# Turkey Team #4



## corpralbarn (Jan 21, 2009)

Gobbler Getters? Turkey Takers?


----------



## mathewsreezen15 (Feb 14, 2010)

i like gobbler getters what about everyone else?


----------



## bowhunterjon (Jan 24, 2009)

AGREED  
is everyone using bows or are some people using guns ??


----------



## corpralbarn (Jan 21, 2009)

I'm using both!


----------



## bowhunterjon (Jan 24, 2009)

nice i think i might do the same! ill get one with a gun first then head out with the bow


----------



## mathewsreezen15 (Feb 14, 2010)

thats what i am doing i am going kids day with a shotgun and get one underneath my belt then the rest of the season i am going with my bow!


----------



## mathewsreezen15 (Feb 14, 2010)

does everyone agree with the name gobbler getters?


----------



## River420Bottom (Jul 21, 2008)

yeah that name will be sweet, bow only for me


----------



## mathewsreezen15 (Feb 14, 2010)

alright 4 out of 10 people have agreed on the name we need two more and then thats our name! i am getting some magnus bullheads i need to get me some arrows to use with them.


----------



## corpralbarn (Jan 21, 2009)

Well I agree. I guess I should i came up with it.


----------



## N7709K (Dec 17, 2008)

Name doesn't matter to me. We going after them with bow or gun?


----------



## River420Bottom (Jul 21, 2008)

bow for me


----------



## mathewsreezen15 (Feb 14, 2010)

1 day of shotgun and the rest bow put my mathews reezen to work!


----------



## mathewsreezen15 (Feb 14, 2010)

whats everybodys real name mine nathan


----------



## corpralbarn (Jan 21, 2009)

Brandon


----------



## N7709K (Dec 17, 2008)

Jacob here, I'm gonna go big or go home this year(bow only)


----------



## mathewsreezen15 (Feb 14, 2010)

ya sweet i am getting my magnus bullheads soon!


----------



## River420Bottom (Jul 21, 2008)

Patrick, shooting the monster  have we decided on our name yet so i can put it in my sig?


----------



## mathewsreezen15 (Feb 14, 2010)

thats a sweet bow i shot the monster before i sho the reezen but i fell in love with the reezen! I guess lets just go with gobbler getters!


----------



## mathewsreezen15 (Feb 14, 2010)

how do you change the the thread name?


----------



## jmr450 (Nov 26, 2009)

Josh, im gonna be using gun and bow


----------



## corpralbarn (Jan 21, 2009)

mathewsreezen15 said:


> how do you change the the thread name?


It was aid to Keep the thread name as team #4 but contact a mod.


----------



## River420Bottom (Jul 21, 2008)

mathewsreezen15 said:


> thats a sweet bow i shot the monster before i sho the reezen but i fell in love with the reezen! I guess lets just go with gobbler getters!

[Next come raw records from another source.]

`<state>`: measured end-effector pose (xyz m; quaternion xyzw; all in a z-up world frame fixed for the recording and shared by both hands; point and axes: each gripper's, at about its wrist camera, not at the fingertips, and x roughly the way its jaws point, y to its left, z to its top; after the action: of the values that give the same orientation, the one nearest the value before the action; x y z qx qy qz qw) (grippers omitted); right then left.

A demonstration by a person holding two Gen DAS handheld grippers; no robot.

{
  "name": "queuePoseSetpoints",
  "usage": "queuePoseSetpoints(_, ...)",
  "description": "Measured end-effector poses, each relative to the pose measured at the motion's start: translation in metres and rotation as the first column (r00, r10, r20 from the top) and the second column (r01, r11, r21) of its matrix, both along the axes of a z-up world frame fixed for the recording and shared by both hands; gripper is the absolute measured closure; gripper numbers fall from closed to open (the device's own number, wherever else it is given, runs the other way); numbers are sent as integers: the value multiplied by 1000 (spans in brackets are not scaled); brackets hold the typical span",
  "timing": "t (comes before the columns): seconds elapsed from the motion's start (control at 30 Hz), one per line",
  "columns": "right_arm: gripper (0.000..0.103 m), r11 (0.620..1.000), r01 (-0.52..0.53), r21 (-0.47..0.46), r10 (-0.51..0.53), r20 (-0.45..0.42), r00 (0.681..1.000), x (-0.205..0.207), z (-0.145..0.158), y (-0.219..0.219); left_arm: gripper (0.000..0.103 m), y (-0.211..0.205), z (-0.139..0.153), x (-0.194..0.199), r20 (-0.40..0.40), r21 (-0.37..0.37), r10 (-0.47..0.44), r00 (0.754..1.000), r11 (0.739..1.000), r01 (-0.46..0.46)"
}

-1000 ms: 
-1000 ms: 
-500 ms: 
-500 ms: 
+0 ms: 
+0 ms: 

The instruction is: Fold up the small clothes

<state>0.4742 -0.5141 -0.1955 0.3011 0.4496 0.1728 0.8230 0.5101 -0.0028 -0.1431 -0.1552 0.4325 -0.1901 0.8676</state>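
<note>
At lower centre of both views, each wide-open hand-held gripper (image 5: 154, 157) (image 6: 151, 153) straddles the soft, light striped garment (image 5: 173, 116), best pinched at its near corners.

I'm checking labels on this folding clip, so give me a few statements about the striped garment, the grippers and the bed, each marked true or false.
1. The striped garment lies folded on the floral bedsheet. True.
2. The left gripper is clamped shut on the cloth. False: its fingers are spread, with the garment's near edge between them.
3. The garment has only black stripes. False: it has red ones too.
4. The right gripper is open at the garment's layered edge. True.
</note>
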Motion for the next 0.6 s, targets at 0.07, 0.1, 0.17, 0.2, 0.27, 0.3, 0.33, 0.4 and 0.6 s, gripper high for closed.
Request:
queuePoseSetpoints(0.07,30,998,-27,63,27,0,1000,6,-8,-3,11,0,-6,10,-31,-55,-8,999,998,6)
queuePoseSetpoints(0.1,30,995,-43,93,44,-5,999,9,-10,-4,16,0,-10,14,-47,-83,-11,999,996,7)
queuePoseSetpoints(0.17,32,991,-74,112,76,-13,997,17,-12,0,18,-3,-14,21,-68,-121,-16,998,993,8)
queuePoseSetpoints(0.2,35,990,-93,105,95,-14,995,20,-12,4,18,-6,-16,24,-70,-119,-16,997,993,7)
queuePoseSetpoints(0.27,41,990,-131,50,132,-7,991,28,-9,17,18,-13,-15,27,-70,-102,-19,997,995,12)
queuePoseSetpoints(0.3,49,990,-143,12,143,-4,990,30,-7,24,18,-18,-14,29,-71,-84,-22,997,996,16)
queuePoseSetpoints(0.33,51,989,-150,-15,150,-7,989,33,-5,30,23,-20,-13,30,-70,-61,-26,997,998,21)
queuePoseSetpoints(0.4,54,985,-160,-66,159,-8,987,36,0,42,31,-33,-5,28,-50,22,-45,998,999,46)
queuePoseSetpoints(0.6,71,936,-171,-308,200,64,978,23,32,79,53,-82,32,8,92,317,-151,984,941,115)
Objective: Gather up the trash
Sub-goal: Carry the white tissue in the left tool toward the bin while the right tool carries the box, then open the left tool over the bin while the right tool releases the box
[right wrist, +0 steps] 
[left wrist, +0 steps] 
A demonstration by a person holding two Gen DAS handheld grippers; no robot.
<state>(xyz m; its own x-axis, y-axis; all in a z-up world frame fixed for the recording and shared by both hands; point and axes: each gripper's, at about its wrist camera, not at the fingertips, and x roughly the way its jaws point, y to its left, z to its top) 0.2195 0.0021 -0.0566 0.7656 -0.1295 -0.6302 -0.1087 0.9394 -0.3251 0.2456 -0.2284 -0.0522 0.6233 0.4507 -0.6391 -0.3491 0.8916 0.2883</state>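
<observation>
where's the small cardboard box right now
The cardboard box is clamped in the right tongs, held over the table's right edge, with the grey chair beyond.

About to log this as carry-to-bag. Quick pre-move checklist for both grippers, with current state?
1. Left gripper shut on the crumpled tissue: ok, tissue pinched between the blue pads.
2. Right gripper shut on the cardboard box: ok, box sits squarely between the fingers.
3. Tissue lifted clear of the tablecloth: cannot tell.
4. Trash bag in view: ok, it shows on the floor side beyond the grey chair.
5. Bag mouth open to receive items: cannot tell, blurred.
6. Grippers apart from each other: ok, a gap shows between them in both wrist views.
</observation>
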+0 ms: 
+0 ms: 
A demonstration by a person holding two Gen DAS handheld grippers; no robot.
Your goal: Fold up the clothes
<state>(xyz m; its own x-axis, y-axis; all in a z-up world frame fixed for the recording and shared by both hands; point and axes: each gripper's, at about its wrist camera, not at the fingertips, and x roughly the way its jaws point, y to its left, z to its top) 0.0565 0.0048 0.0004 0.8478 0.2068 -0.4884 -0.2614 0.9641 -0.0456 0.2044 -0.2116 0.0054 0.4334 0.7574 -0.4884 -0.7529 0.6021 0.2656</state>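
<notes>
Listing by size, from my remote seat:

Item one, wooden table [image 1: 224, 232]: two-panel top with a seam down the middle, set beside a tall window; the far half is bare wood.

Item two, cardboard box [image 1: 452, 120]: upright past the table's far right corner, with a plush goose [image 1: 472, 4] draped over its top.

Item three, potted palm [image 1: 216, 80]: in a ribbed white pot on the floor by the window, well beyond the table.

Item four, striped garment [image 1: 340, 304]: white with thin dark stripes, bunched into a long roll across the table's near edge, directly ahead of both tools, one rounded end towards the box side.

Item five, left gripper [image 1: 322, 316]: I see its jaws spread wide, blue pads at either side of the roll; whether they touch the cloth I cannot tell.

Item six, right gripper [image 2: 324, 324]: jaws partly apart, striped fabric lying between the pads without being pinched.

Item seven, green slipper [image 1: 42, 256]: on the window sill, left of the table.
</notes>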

thats funny because my dealer was giving me an amazing deal on either a reezen 6.5 or monster 6 and i shot the reezen first and was about to take it but figured i better shoot the monster and i absolutly loved it, expecially the speed :thumb:


----------



## mathewsreezen15 (Feb 14, 2010)

speeds out of the monsters and moster xlr8's are pretty amazing!


----------



## River420Bottom (Jul 21, 2008)

im ready to hear some gobbling already! that sound is addicting


----------



## mathewsreezen15 (Feb 14, 2010)

yes it is and nerve pumping!


----------



## mathewsreezen15 (Feb 14, 2010)

just ordered my magnus bullheads 100 grain! ordering my bullhead arrows tommoow from manus! :smile: :smile:


----------



## River420Bottom (Jul 21, 2008)

lopping some heads eh? :thumb: nice


----------



## Andrew/Ohio (Dec 6, 2009)

Who Are Alll The People On This Team #4??


----------



## mathewsreezen15 (Feb 14, 2010)

Team 4
Jmr450
Nebowhntr
turkey Tim
Mathewsreezen15
Zimtown
Corpralbarn
Hoyt1021
Bowhunter110
N7709K
Bowhunterjon

these are the people on team #4


----------



## NEbowhntr (Mar 24, 2009)

Where ya'll from? im from western nebraska, btw my names ethan. i havent been on lately but i got a new computer so im back. il be using strictly a bow.


----------



## mathewsreezen15 (Feb 14, 2010)

i am from northern virginia!


----------



## NEbowhntr (Mar 24, 2009)

i havent been able to get on lately, but is this for any species of turkey? out here in nebraska we have three different strains of turkeys and where i hunt there are all 3 and was just wondering if they all count, but beings where alotta u guys are back east im assuming everything counts...


----------



## Blood (Dec 29, 2009)

NEbowhntr said:


> i havent been able to get on lately, but is this for any species of turkey? out here in nebraska we have three different strains of turkeys and where i hunt there are all 3 and was just wondering if they all count, but beings where alotta u guys are back east im assuming everything counts...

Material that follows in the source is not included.